Crazy for You
Music and lyrics by George and Ira Gershwin, book by Ken Ludwig
The house lights fade. Dim light fades up behind the gauze which cover the proscenium arch, with a brighter light on a lone clarinettist. The first wailing bars of "Rhapsody in Blue" begin to play. I am captured!
Crazy for You was originally (in 1930) called Girl Crazy and had a very different storyline—and fewer songs. In 1992, director Mike Okrent and writer Ken Ludwig (Lend Me a Tenor) reworked the whole show—a totally new book and yet more songs from the amazing Gershwin back-catalogue—and the new version was born.
It’s a simple tale—rescuing a derelict theatre in rural Nevada (with, of course, the inevitable love story)—and, as befits a 'nineties version of the '30s Broadway musical genre, it’s quite knowing (in a good, amusing way) in its references to musical theatre. One person asks how can they possibly do a show here, in this dusty, run-down old building, and the answer comes quickly, “Mickey Rooney did it lots of times!”
And, of course, the show they are going to put on is their version of Bela Zangler Follies. Now what could that be referring to, I wonder?
But the plot isn’t what’s important; it’s the music and the dance. There are 22 musical numbers, plus a finale, including greats like "Someone to Watch Over Me", "Embraceable You", "I Got Rhythm", "They Can’t Take That Away from Me" and "Nice Work If You Can Get it", alongside many others much less-, or even un-, known.
Being a Watermill production, it follows the now well-established Newbury tradition of using actor-musicians who act, sing, dance and form the orchestra. It’s hard to believe that it is 12 years since John Dove introduced this almost revolutionary concept with his production of Sweeney Todd, so well established has it become.
It works magnificently with a hugely talented cast. Yes, there are the central characters, with Tom Chambers and Charlotte Wakefield in particular providing us with some wonderful Fred and Ginger moments.
Actually if I remember correctly, the last time we saw Chambers at the Empire he was giving us his Bing Crosby in White Christmas in 2010. Such versatility!
But that word could—and should—be applied to the entire cast who, as said above, are hugely talented and very hard working. And they seemed to be enjoying themselves too. I would hope they are, for the audience certainly did.

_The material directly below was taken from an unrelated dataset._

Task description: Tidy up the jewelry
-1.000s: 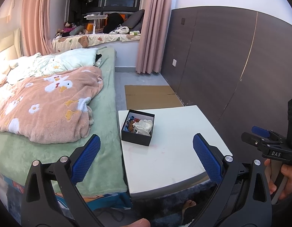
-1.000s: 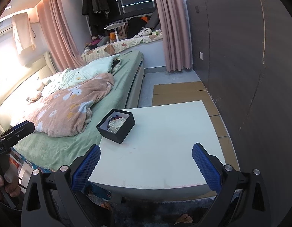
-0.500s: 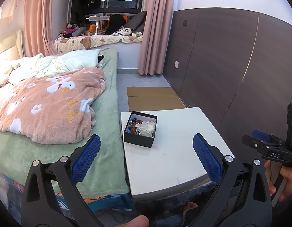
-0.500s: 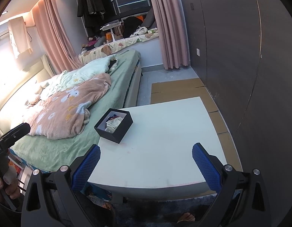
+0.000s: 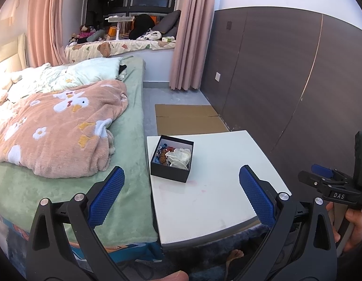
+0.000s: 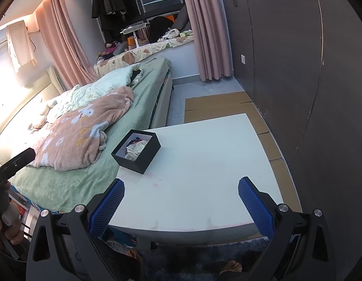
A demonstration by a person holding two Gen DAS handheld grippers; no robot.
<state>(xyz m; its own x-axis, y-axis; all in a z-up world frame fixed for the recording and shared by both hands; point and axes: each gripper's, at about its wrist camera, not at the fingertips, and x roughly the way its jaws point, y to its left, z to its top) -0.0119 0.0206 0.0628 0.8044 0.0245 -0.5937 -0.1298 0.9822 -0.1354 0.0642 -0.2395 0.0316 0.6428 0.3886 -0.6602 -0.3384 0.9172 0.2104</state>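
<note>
On the far left a bed [image 5: 134, 164] with a green cover carries a pink flowered blanket [image 5: 59, 128] and a pale pillow [image 5: 92, 72]. Just beside the bed stands a white bench [image 5: 216, 199], and near its left back corner sits an open black box [image 5: 170, 172] holding a jumble of jewelry [image 5: 163, 153] and a crumpled white pouch [image 5: 179, 155]; single pieces are too small to tell apart. The left gripper [image 5: 181, 192] hovers above the near edge of the bench, its jaws released and wide apart, holding nothing. The right gripper [image 6: 179, 199] hangs over the front of the bench, well apart from the box, its jaws likewise spread and empty. Flat cardboard [image 5: 188, 119] lies on the floor behind the bench, and a dark panelled wall [image 5: 286, 82] runs along the right.
</note>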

Paul Hart’s direction and Nathan M Wright’s dance routines—so full of vitality—perfectly capture the feel of the Golden Age of Broadway, and Diego Pitarch’s set has just the necessary feel of dilapidated theatrical grandeur and, for all its essential simplicity—a faded but once grand pros arch, a backstage spiral staircase and two boxes—is very flexible.
I find myself descending to cliché (and revealing my age) but I can’t resist saying, “They don’t write songs like that anymore!”